**PROBLEM TO WORK ON**
Leave out all pictures. Return exactly the lines from the top of the material through the line containing "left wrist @".

**MATERIAL SUPPLIED**
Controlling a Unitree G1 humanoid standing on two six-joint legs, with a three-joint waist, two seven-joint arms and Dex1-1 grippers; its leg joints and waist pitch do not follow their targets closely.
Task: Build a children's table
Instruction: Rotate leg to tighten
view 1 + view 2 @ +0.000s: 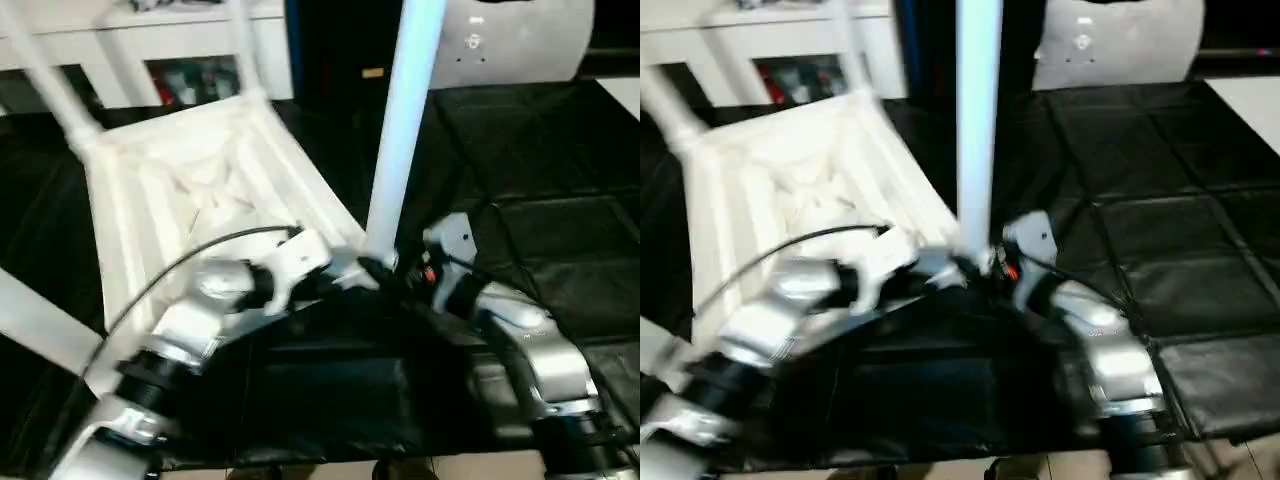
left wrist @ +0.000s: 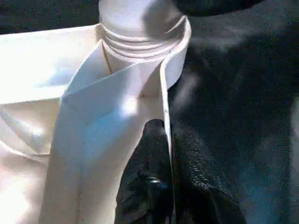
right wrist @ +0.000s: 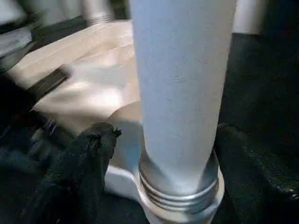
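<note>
The white table top [image 1: 200, 170] lies upside down on the black mat, ribs facing up. A long white leg [image 1: 400, 130] stands upright in the near corner socket [image 2: 145, 51], its threaded end [image 3: 180, 196] seated there. My left gripper [image 1: 345, 272] is shut on the top's raised rim [image 2: 164, 107] just beside that socket, one finger [image 2: 149, 177] inside the rim and the other outside. My right gripper [image 3: 173, 154] straddles the base of the leg, open, with a small gap between one finger [image 3: 91, 158] and the shaft. Other legs [image 1: 50, 85] rise from the far corners.
A white cabinet [image 1: 130, 50] stands behind the table top, and a grey-white object [image 1: 520, 40] sits at the back right. Black padded mats [image 1: 540, 200] cover the floor. Another white leg [image 1: 40, 330] crosses the lower left.
</note>
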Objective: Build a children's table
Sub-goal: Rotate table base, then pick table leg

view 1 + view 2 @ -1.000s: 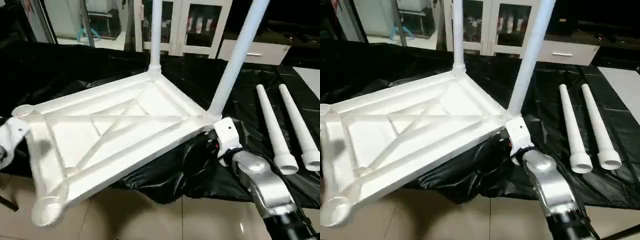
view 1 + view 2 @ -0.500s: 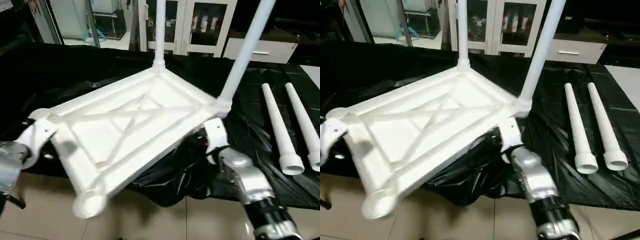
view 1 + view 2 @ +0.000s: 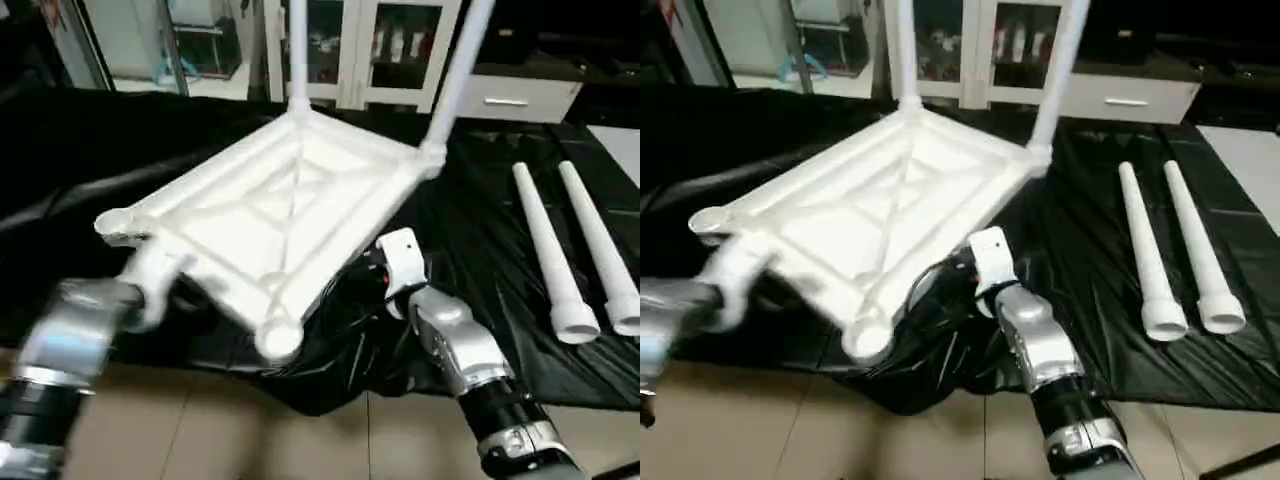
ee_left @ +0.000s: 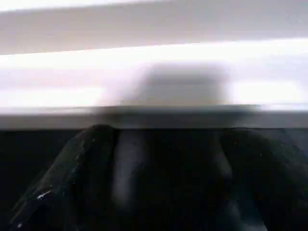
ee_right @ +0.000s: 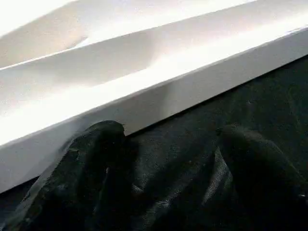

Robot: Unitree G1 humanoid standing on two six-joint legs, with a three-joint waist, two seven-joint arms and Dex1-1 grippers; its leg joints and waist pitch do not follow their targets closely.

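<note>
The left tool point(image 3: 150, 285) was seen against the tabletop point(image 3: 285, 200) edge; its grip could not be told. The tabletop lay underside up on the counter point(image 3: 480, 240), two legs point(image 3: 455, 70) socketed. The right tool point(image 5: 168, 163) was spread wide, holding nothing, just beside the rim. Two spare legs point(image 3: 545, 250) lay rightward. An empty socket point(image 3: 275, 335) should be turned within reach, both edges supported evenly.

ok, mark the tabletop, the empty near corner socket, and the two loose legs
tabletop point(image 3: 290, 205): left eye view, ribbed underside centre.
near corner socket point(image 3: 277, 343): left eye view, round open end.
loose legs point(image 3: 545, 250): left eye view, shaft of the nearer-to-tabletop one on the black cover.
</note>
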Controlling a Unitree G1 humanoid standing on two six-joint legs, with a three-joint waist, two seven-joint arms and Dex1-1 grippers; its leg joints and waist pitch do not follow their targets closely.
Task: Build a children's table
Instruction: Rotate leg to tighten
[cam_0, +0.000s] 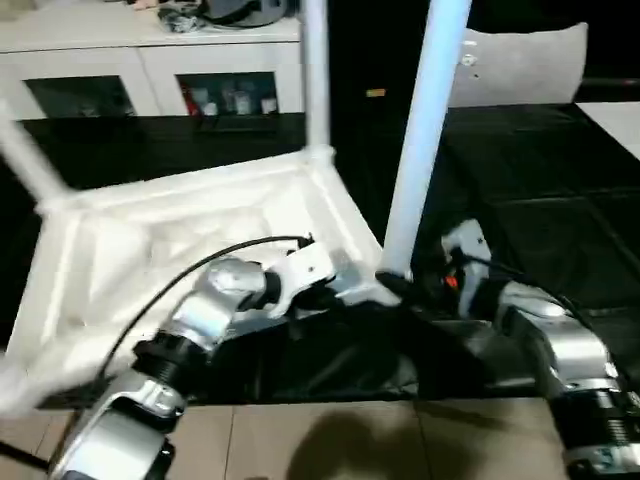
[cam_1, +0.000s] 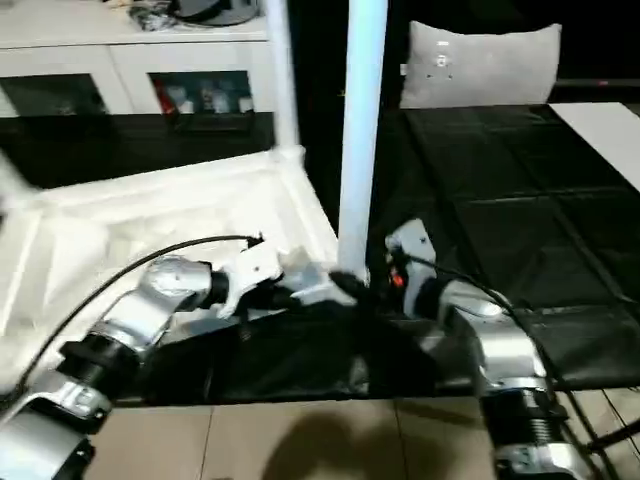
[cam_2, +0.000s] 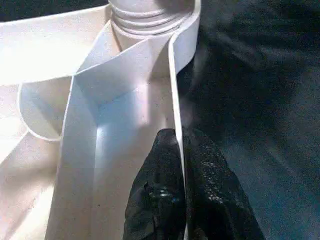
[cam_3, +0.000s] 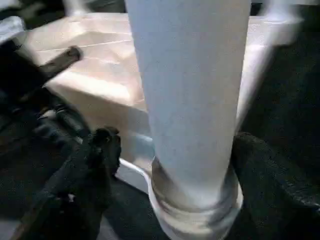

**TASK OUTPUT**
Controlling a Unitree G1 humanoid standing on two six-joint legs, with a three-joint waist, two seven-joint arms and Dex1-1 grippers; its leg joints and waist pitch do not follow their targets closely.
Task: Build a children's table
Instruction: Rotate leg to tighten
view 1 + view 2 @ +0.000s: 
left wrist @ +0.000s: 

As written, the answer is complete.